“ボクのこと嫌いでもえぇから、今だけ...”
わかった、今だけなのね。
彼の言葉を素直に信じて受け入れてしまう。今だけ、で済むわけないって嫌と言うほどわかってるのに。

けれど抱きしめられるのは嫌じゃなかったから、抵抗しなかった。もちろん誰にでも、という訳じゃない。
こんな時だけまるで壊れ易い物を扱うように優しい、彼の触れ方が、好き、だった。
結局こいつに甘いのよね。
いや、甘えてるのかな。

――後ろから抱きしめるのは何かやましい事があるからだ、って、聞いた事があったな。

彼の腕に顔を埋め、温もりに包まれて、ぼんやりとそんな事を思った。












――ん...
眼を開けると目の前には見慣れた天井。確実に、十番隊執務室。それも昼間の。
――当たり前、か。
むくりと体を起こすと、自分が寝ていた長椅子よりも戸から見て奥にある机では、夢に出てきた幼馴染と同じ色の髪を持つ十番隊隊長も片肘を付き、その手に頭を凭れさせていた。

「―隊長?」
「―んあ?松本、起きたのか?」
「はい。隊長もお休みになっていたんですね」
「ああ...ダメだな、こうも仕事が回ってこなくて尚且つ天気が良いと、眠くなっちまう」
「そうですね」
「お前は別に天気も仕事も関係ないだろうが」
首と肩を回しながらも、ある意味見た目年齢相応の発言をする我らが隊長日番谷冬獅郎に同意したら、即座に突っ込まれた。
「う...そこは突かないで下さいよぅ」
狼狽する乱菊に、彼は小さく声を洩らして笑った。その笑顔を見て彼女はさっきまで見ていた夢を思い出す。

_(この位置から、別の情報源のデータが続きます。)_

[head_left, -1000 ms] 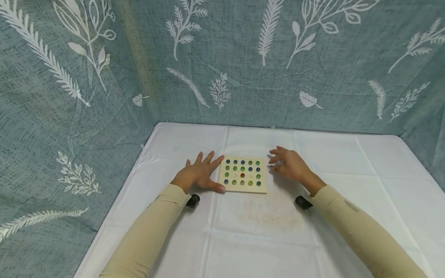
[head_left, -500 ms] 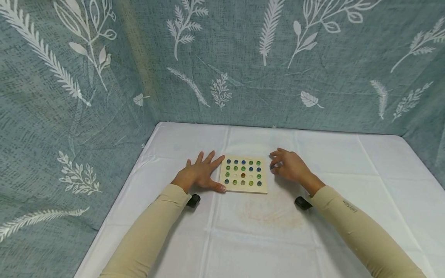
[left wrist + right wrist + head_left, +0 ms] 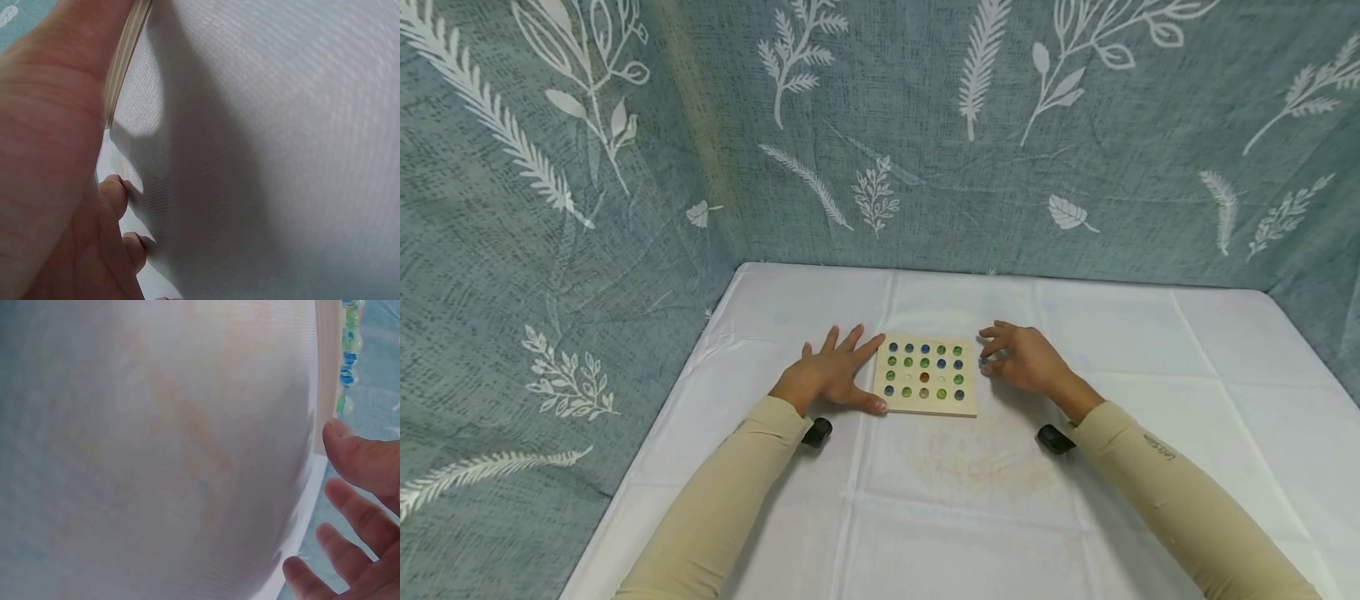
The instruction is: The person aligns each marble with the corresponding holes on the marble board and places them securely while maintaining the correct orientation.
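A pale wooden board (image 3: 932, 406) lies flat on the table in the head view, with rows of green and blue marbles and one reddish-brown marble (image 3: 924, 377) set in its hollows. Two hollows in the third row hold no marble. My left hand (image 3: 829, 375) is spread at the board's left side, thumb and index finger touching its edge. Beyond the right side is my right hand (image 3: 1026, 357), fingers loosely bent and apart. No object shows between its thumb and fingers in the right wrist view; a small dark bluish spot by its fingertips in the head view is too small to identify.
A white cloth (image 3: 940, 517) with fold creases and a faint orange-brown stain covers the table. Blue-grey curtains (image 3: 925, 208) with white leaf prints rise behind and at the left. Black wrist devices (image 3: 1055, 439) sit below the sleeves.
The right hand's fingers and thumb shift very slightly beside the board. The left hand, board and marbles stay in place.
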Demonstrator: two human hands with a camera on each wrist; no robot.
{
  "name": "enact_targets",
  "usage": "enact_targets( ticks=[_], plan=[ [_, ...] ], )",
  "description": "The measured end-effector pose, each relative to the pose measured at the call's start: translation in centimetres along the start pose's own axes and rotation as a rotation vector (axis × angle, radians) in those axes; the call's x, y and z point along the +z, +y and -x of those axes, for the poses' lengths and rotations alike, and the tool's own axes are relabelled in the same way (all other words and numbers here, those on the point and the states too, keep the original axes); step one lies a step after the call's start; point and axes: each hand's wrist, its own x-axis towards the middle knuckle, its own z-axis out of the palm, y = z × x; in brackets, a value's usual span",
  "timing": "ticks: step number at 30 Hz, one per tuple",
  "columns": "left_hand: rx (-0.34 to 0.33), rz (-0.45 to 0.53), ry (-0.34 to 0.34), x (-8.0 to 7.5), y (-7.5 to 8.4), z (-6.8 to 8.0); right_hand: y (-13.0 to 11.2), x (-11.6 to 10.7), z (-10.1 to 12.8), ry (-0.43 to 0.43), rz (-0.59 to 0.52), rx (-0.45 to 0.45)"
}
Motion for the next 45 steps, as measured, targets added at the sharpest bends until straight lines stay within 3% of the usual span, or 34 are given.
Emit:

――あの人、ギンもいつも笑っていたけど、純粋に楽しそうに笑っているのをあまり見たことがなかった。いつも泣き笑いのような顔をしていた。

幼い自分はそれに気付かず、やっと気付いた頃には遠い人になっていた。

もっと話して欲しかった。
もっと聞いてあげれば良かった。



「―隊長」
不意に呼べば彼は視線だけを乱菊に向ける。
彼女はちょいちょいと手招きをして彼を呼び寄せた。
それに応じて近付いてきた彼に、彼女は満面の笑みを浮かべてこう言った。
「抱きしめて下さい」
「勤務時間中」
「えー」
冬獅郎に冷たくあしらわれると、乱菊は不満の意を大人気なく表す。
「嘘」

その言葉と同時に冬獅郎が乱菊を抱きしめると、彼女の耳には心地いいリズムを刻む、彼の心臓の音が届いた。

――あぁ、やっぱり

「隊長は正面から、なんですね」
「何の話だ?」
「いえ、何でもないです」

だから、安心するんだ。

「隊長、大好き」
だからこのまま変わらないで。どうか私を不安にさせる事無く。


Postscript *-*-*-*-*-*-*-*-*-*-*-*-*-*-*-*-*-*-*-*-*


新OPにきゅんと来た勢いで!やーあのギン乱っぷりはやばい。もへもへしました本当に。

個人的には後ろから、の方が好きなんですけども、やましい事があるから云々ってやつを考えるとちょっと怖い。
妙に信憑性ある気がするんだもの...!!
まぁ要はちゃんと正面で向き合えなきゃだめよ、って事なんですが。でも背中越しも良いんだよなぁ(何

時間軸については、はっきりわかるような書き方をしてませんが、ギンさん達が虚圏に行くよりも前のつもりです。一応瀞霊廷には居るけど...という。

私にしては珍しく、出来上がってる日乱+良識あるんだかないんだかよくわからないひっつんでお送りしました!!